# [Exercise prompt]
The full listing, excluding its pictures, should be printed exactly as it stands.

# [Supplied data]

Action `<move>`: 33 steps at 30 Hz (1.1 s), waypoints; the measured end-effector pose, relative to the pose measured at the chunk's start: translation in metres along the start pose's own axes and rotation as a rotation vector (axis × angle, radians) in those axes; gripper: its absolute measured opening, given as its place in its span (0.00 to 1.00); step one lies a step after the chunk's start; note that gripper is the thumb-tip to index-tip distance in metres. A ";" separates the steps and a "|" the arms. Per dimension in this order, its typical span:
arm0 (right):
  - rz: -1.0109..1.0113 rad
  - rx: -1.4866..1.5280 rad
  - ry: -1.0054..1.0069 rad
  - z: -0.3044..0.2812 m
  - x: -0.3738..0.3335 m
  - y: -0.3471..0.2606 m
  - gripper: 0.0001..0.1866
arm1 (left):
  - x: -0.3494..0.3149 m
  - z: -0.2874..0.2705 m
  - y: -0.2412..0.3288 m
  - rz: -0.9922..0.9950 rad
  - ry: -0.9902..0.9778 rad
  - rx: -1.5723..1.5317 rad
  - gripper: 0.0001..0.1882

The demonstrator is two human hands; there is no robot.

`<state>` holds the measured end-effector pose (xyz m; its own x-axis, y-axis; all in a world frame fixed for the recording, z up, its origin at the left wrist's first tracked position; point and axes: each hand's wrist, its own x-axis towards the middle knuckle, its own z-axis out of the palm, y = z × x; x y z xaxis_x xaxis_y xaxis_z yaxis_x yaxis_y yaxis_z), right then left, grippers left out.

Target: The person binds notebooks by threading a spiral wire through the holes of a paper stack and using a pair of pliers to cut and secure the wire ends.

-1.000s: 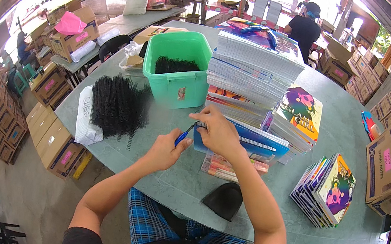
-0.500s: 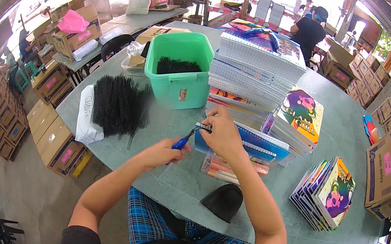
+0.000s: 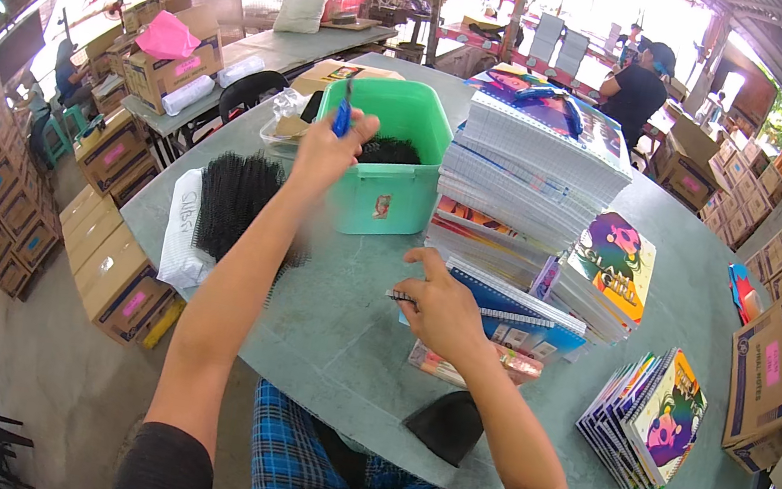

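My left hand (image 3: 329, 149) is raised at the green bucket's near-left rim, closed round blue-handled pliers (image 3: 342, 118) with their dark tip pointing up. My right hand (image 3: 443, 305) grips the left end of the spine of a blue spiral notebook (image 3: 530, 332), which lies tilted in front of the tall stack. Dark spiral coils (image 3: 390, 150) lie inside the green bucket (image 3: 382, 205). A thick bundle of black plastic coils (image 3: 237, 206) rests on a white plastic bag (image 3: 183, 229) to the left.
Behind my right hand rises a tall stack of notebooks (image 3: 532, 180), with more notebooks (image 3: 610, 267) beside it. A smaller leaning pile (image 3: 644, 414) stands at right, near an open carton (image 3: 768, 377). A black curved piece (image 3: 447, 425) lies at the near edge. Another person (image 3: 634, 94) is far off.
My left hand has moved up and away from the notebook's spine to the bucket, carrying the pliers. My right hand stays at the spine, its index finger lifted a little. The view has shifted slightly.
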<state>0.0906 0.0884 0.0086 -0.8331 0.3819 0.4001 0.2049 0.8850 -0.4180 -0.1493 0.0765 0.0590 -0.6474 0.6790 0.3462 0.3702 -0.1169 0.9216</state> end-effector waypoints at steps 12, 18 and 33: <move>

# [Written solution]
Action `<move>`: 33 steps at 30 Hz (1.1 s), waypoints; the measured end-effector pose, relative to the pose measured at the chunk's start: translation in metres along the start pose's own axes and rotation as a rotation vector (axis × angle, radians) in those axes; gripper: its absolute measured opening, given as its place in its span (0.00 to 1.00); step one lies a step after the chunk's start; note that gripper is the thumb-tip to index-tip distance in metres. A ";" separates the steps and a "|" the arms. Per dimension in this order, its typical span:
arm0 (right):
  - rz: -1.0109..1.0113 rad
  - rx: -1.4866..1.5280 rad
  - ry: -1.0054..1.0069 rad
  - z: -0.3044..0.2812 m
  - x: -0.3738..0.3335 m
  - y: -0.3471..0.2606 m
  - gripper: 0.0001..0.1866
arm1 (left):
  - x: -0.3494..0.3149 m
  - z: -0.2874..0.2705 m
  - y: -0.2412..0.3288 m
  - rz: -0.9922..0.9950 rad
  - ry: -0.9902..0.9778 rad
  - rx: -1.5723..1.5317 rad
  - gripper: 0.0001..0.1882

The demonstrator is two human hands; there is no robot.

`<state>` holds the measured end-effector pose (xyz m; its own x-axis, y-axis; all in a world frame fixed for the recording, z up, its origin at the left wrist's first tracked position; point and axes: each hand's wrist, its own x-axis towards the middle knuckle, its own z-axis out of the palm, y = z × x; x y z xaxis_x xaxis_y xaxis_z yaxis_x yaxis_y yaxis_z), right then left, grippers left out.

Target: The person binds notebooks by threading a spiral wire through the holes of a paper stack and using a pair of pliers to cut and secure the wire ends.

-1.000s: 
-0.500s: 
+0.000s: 

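My left hand (image 3: 329, 149) is raised at the green bucket's near-left rim, closed round blue-handled pliers (image 3: 342, 118) with their dark tip pointing up. My right hand (image 3: 443, 305) grips the left end of the spine of a blue spiral notebook (image 3: 530, 332), which lies tilted in front of the tall stack. Dark spiral coils (image 3: 390, 150) lie inside the green bucket (image 3: 382, 205). A thick bundle of black plastic coils (image 3: 237, 206) rests on a white plastic bag (image 3: 183, 229) to the left.
Behind my right hand rises a tall stack of notebooks (image 3: 532, 180), with more notebooks (image 3: 610, 267) beside it. A smaller leaning pile (image 3: 644, 414) stands at right, near an open carton (image 3: 768, 377). A black curved piece (image 3: 447, 425) lies at the near edge. Another person (image 3: 634, 94) is far off.
My left hand has moved up and away from the notebook's spine to the bucket, carrying the pliers. My right hand stays at the spine, its index finger lifted a little. The view has shifted slightly.
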<state>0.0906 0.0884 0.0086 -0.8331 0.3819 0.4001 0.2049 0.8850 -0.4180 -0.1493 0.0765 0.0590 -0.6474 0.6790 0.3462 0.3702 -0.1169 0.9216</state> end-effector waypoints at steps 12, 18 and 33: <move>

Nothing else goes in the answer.